= Member of the Bundestag =

Deputy of the German parliament

Member of the Bundestag (Mitglied des Deutschen Bundestages, MdB) is the official name given to a deputy in the Bundestag (the federal parliament of Germany).

Member of Parliament refers to the elected members of the federal Bundestag Parliament at the Reichstag building in Berlin. In German a member is called Mitglied des Bundestages (Member of the Federal Diet) or officially Mitglied des Deutschen Bundestages (Member of the German Federal Diet), abbreviated MdB and attached. Unofficially the term Abgeordneter (literally: "delegate", i.e. of a certain electorate) is also common (abbreviated Abg., never follows the name but precedes it). However, Members of the Bundestag are more commonly referred to as Bundestagsabgeordneter if the Member of the Bundestag is male or Bundestagsabgeordnete if the member is female. These terms literally translate to "deputy/delegate of the Bundestag".

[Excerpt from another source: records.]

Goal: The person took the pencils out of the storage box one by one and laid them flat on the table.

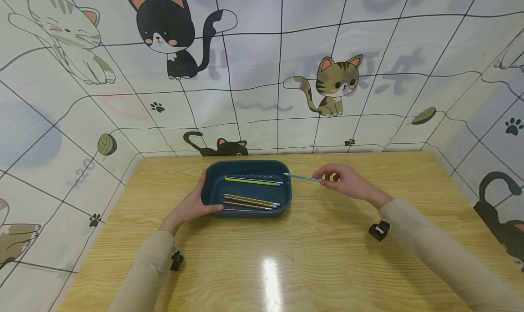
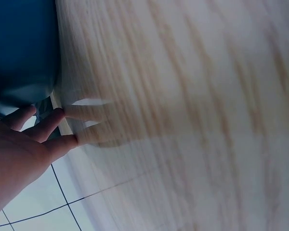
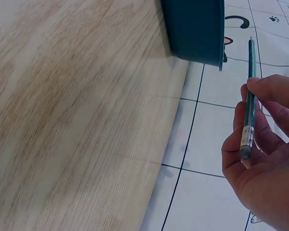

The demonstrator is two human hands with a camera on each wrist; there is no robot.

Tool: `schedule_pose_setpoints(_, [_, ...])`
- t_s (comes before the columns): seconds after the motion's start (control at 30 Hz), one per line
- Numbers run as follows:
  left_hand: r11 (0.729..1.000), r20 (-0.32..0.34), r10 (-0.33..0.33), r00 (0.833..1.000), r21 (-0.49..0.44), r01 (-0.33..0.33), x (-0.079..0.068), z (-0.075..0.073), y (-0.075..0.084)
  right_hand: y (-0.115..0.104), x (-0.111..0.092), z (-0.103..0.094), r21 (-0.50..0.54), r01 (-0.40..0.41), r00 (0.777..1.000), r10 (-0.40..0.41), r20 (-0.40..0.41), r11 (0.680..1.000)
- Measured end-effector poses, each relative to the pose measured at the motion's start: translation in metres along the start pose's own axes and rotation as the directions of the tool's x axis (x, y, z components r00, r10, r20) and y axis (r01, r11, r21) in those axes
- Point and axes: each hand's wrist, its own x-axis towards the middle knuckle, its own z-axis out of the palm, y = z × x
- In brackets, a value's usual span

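Note:
A dark blue plastic tray [image 1: 245,214] sits on the wooden table, with several pencils lying in it. A bright green pencil [image 1: 249,181] lies toward the back, and brown-gold pencils [image 1: 251,199] lie nearer the front. My left hand [image 1: 191,203] holds the tray at its left end, thumb over the near corner and fingers along the outer side. Between thumb and fingers, my right hand [image 1: 343,181] pinches a teal pencil [image 3: 251,108] with a silver ferrule and dark eraser. Its sharpened tip points left and overlaps the tray's right rim in the head view.
The wooden table [image 1: 327,257] ends at the back against a white tiled-pattern sheet [image 1: 254,107] printed with cats. Sheets with the same print rise at the left and right sides. A small black wrist camera [image 1: 379,230] sits on the right sleeve.

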Motion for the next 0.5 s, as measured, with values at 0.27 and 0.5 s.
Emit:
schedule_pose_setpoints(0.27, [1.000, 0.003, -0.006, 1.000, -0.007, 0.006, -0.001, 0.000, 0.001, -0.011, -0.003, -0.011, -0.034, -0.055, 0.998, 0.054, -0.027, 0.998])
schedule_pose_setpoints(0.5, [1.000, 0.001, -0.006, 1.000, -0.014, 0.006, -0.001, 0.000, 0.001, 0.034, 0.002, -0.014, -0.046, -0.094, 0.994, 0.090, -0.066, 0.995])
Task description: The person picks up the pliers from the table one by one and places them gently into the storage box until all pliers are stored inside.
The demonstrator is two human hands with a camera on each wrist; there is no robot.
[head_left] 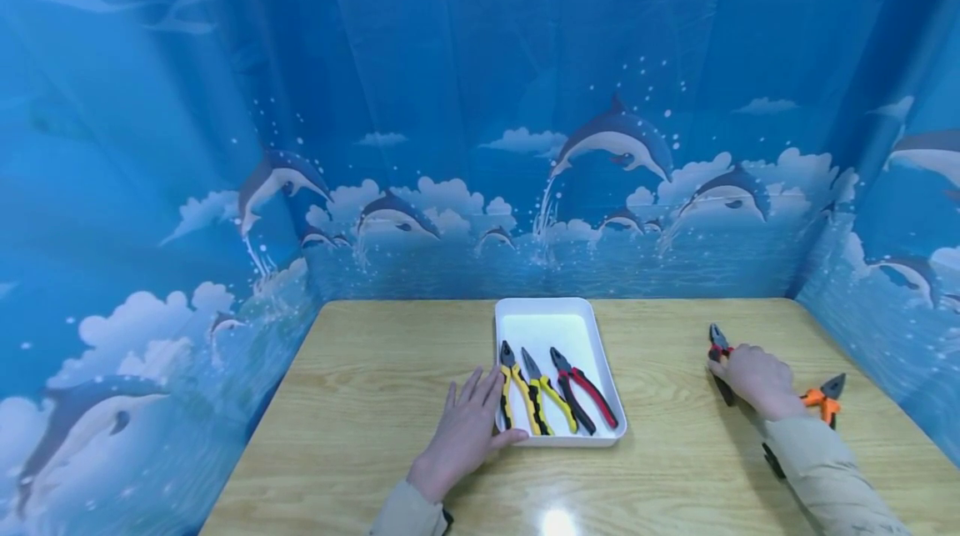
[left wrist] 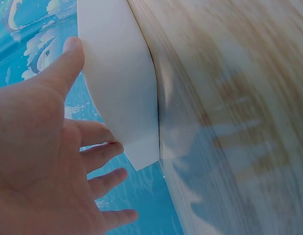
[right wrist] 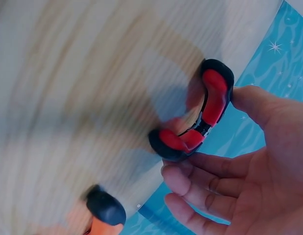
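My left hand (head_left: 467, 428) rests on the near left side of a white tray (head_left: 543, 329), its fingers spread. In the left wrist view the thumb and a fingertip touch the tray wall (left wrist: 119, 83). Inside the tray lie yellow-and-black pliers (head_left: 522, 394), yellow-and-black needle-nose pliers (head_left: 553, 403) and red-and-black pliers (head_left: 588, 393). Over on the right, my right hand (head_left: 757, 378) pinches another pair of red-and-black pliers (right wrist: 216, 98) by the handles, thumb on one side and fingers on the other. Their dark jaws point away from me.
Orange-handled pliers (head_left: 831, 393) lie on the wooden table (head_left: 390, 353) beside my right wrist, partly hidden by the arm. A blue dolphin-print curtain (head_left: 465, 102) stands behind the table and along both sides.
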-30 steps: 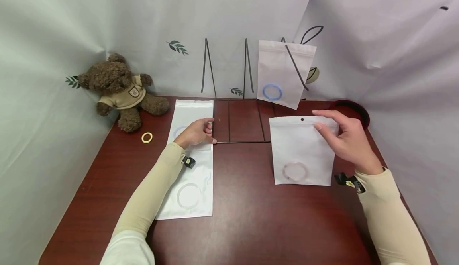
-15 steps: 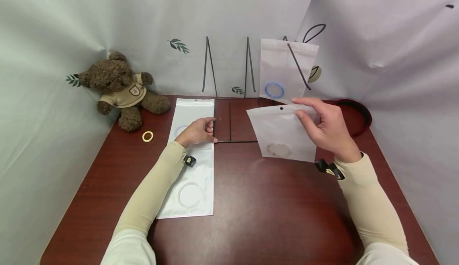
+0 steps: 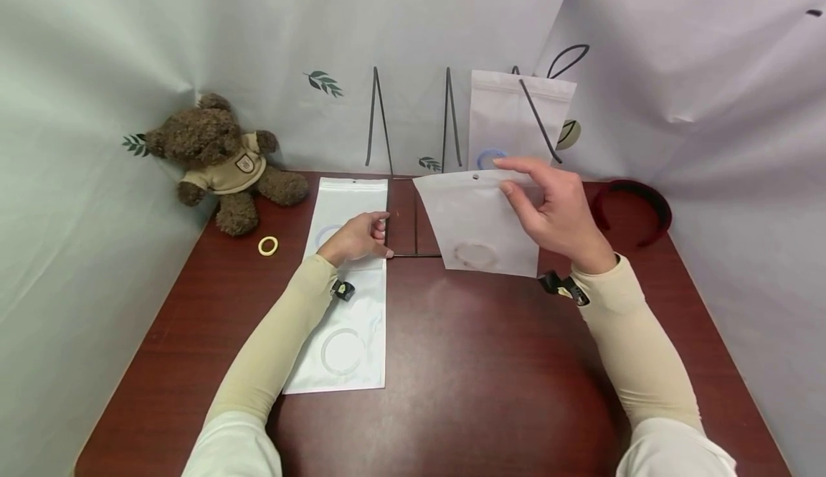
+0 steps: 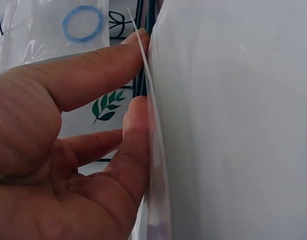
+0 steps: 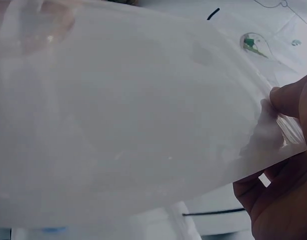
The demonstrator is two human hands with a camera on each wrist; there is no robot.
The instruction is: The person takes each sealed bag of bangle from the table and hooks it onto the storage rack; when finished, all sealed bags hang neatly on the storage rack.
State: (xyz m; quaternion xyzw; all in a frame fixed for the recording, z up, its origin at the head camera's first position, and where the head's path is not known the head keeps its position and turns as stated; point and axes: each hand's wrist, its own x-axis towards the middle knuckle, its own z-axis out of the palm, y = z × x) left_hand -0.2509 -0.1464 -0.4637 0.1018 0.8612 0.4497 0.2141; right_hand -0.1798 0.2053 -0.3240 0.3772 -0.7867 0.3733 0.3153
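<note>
My right hand [image 3: 555, 208] pinches the top right part of a white zip bag [image 3: 487, 211]; a brownish ring [image 3: 476, 254] shows through it. In the right wrist view, the bag [image 5: 143, 115] spans most of the frame, and thumb and fingers [image 5: 288, 102] grip its edge. My left hand [image 3: 358, 237] holds the left base bar of a black wire rack [image 3: 416, 226]. In the left wrist view, thumb and index finger [image 4: 136, 112] meet the dark bar beside a bag edge. Two white zip bags [image 3: 351, 319] with rings inside lie end to end beneath the left hand and wrist.
Another white bag [image 3: 523, 111] with a blue ring hangs on the rack's right prong; the middle prong [image 3: 448, 115] and left prong [image 3: 376, 115] stand bare. A teddy bear [image 3: 213, 154], a yellow ring [image 3: 267, 246] and a dark red headband [image 3: 635, 211] are on the table.
My right hand has carried its bag left and upward, from the right side of the table to in front of the rack. The left hand stays at the rack's left bar.
</note>
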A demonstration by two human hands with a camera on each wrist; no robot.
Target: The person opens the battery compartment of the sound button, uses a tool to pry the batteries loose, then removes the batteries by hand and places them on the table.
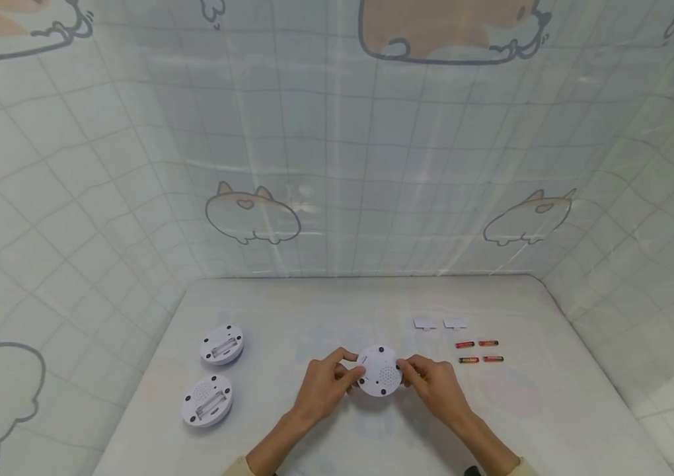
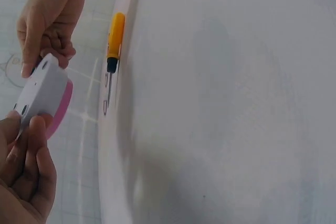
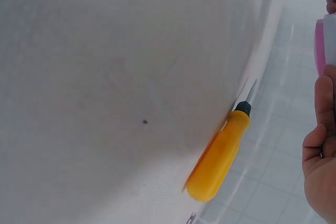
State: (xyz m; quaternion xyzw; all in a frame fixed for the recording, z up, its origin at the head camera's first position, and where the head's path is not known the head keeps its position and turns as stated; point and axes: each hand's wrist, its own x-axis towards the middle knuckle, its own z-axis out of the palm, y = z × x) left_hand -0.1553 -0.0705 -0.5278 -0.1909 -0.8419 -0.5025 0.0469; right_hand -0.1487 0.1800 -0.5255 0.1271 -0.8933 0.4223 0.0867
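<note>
A round white device (image 1: 380, 371) with dark feet and a patch of speaker holes is held above the middle of the table, its underside up. My left hand (image 1: 326, 383) pinches its left rim between thumb and fingers. At the opposite rim, my right hand (image 1: 433, 387) pinches it too. The left wrist view shows the white body (image 2: 39, 95) edged in pink on its far face. In the right wrist view, only a slice of the device (image 3: 329, 45) and part of the right hand (image 3: 323, 182) show at the edge.
Two similar white devices with uncovered battery slots, one farther (image 1: 222, 345) and one nearer (image 1: 199, 396), lie at left. Two white covers (image 1: 425, 324) and several red batteries (image 1: 464, 345) lie at right. A yellow-handled screwdriver (image 2: 115, 38) lies along the table edge.
</note>
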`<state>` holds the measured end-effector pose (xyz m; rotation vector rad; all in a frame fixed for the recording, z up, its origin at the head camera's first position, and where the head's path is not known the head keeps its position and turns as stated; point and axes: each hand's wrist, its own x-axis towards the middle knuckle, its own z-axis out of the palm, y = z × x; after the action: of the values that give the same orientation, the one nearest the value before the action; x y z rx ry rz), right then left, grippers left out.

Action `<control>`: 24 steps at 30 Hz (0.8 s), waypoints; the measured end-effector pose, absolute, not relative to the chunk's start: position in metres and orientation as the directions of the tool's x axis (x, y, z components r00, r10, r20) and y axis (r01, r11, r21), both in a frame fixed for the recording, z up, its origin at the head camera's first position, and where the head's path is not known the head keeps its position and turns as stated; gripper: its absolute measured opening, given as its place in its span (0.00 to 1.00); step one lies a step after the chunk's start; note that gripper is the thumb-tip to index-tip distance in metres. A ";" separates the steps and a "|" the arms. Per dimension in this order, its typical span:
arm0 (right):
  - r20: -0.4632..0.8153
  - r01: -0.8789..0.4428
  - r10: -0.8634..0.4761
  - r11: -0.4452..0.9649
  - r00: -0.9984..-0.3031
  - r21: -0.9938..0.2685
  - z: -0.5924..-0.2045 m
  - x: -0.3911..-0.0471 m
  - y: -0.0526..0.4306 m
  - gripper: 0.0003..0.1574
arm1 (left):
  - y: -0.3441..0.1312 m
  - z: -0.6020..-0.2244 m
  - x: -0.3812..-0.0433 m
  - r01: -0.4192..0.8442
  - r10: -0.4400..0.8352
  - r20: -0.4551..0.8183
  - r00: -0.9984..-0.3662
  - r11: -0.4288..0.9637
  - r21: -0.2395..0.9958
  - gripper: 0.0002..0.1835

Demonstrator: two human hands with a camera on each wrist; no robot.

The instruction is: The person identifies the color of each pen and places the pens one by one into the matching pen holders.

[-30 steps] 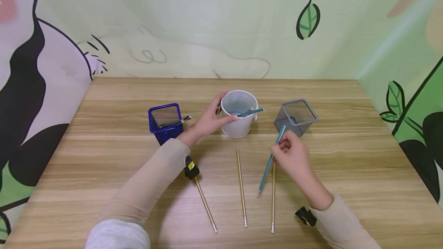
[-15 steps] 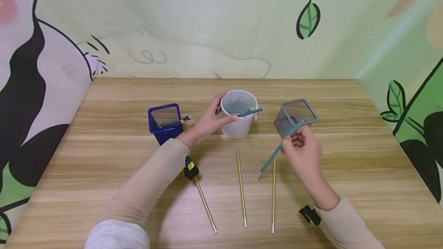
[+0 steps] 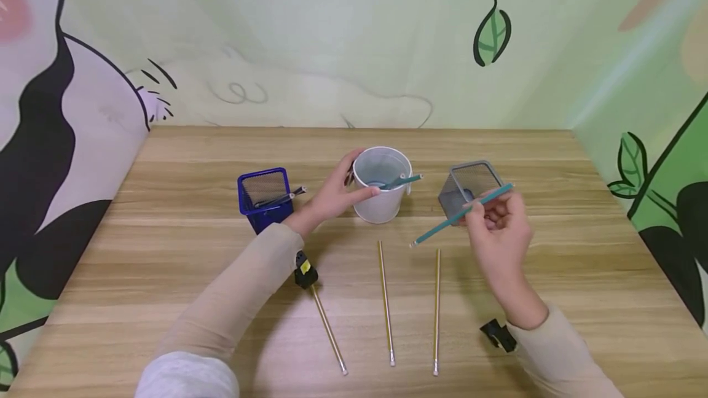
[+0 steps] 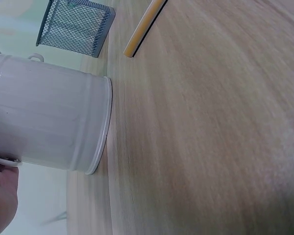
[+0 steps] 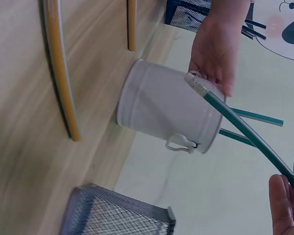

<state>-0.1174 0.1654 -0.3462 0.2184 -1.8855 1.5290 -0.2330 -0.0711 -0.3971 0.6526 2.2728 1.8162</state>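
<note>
In the head view my left hand (image 3: 332, 192) grips the white bucket (image 3: 378, 207) by its left side, the thumb over the rim. Two teal pencils (image 3: 412, 178) lean inside the bucket and stick out at its right. My right hand (image 3: 502, 235) pinches another teal pencil (image 3: 442, 225) between thumb and fingers, above the table and in front of the grey mesh pen holder (image 3: 452, 202). The pencil slants, its eraser end low and to the left. In the right wrist view that eraser end (image 5: 196, 84) appears in front of the bucket (image 5: 166, 105).
A blue mesh pen holder (image 3: 243, 198) with dark pencils (image 3: 282, 196) stands left, beside the left forearm. On the wooden table (image 3: 221, 349) lie three yellow pencils: a left one (image 3: 329, 330), a middle one (image 3: 386, 303) and a right one (image 3: 437, 312). A printed backdrop (image 3: 310, 35) rises behind.
My right hand has moved right and slightly away from me with the teal pencil, which has turned from steep to nearly level. My left hand stays on the bucket.
</note>
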 end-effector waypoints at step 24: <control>0.761 -0.770 0.369 0.160 -0.533 -0.617 -0.323 -0.134 0.151 0.06 | -0.071 -0.400 -0.233 0.252 0.428 0.170 -0.887 0.143 0.957 0.44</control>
<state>-0.1340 0.1507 -0.3234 0.4048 -1.5082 1.5472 -0.2334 -0.0712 -0.4002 0.6795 2.2623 1.8461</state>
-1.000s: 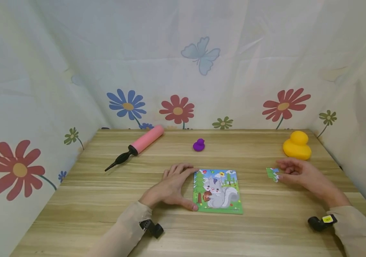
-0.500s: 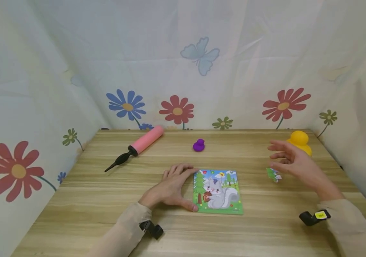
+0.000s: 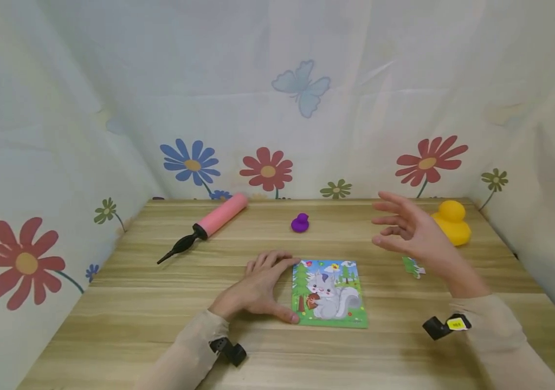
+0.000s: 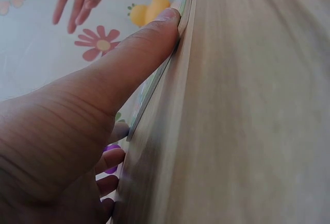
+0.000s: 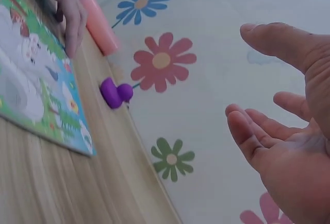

From 1871 to 1918, legislators were known as Member of the Reichstag and sat in the Reichstag of the German Empire.

In accordance with article 38 of the Basic Law for the Federal Republic of Germany, which is the German constitution, "[m]embers of the German Bundestag shall be elected in general, direct, free, equal, and secret elections. They shall be representatives of the whole people, not bound by orders or instructions, and responsible only to their conscience." An important though not constitutionally required feature of German parliamentarianism is a slightly modified proportional representation.

The 16 federal States of Germany (Länder) are represented by the Bundesrat at the former Prussian House of Lords, whose members are representatives of the respective Länders governments and not directly elected by the people.

The 2021 German federal election resulted in the most MdBs elected in history, 736.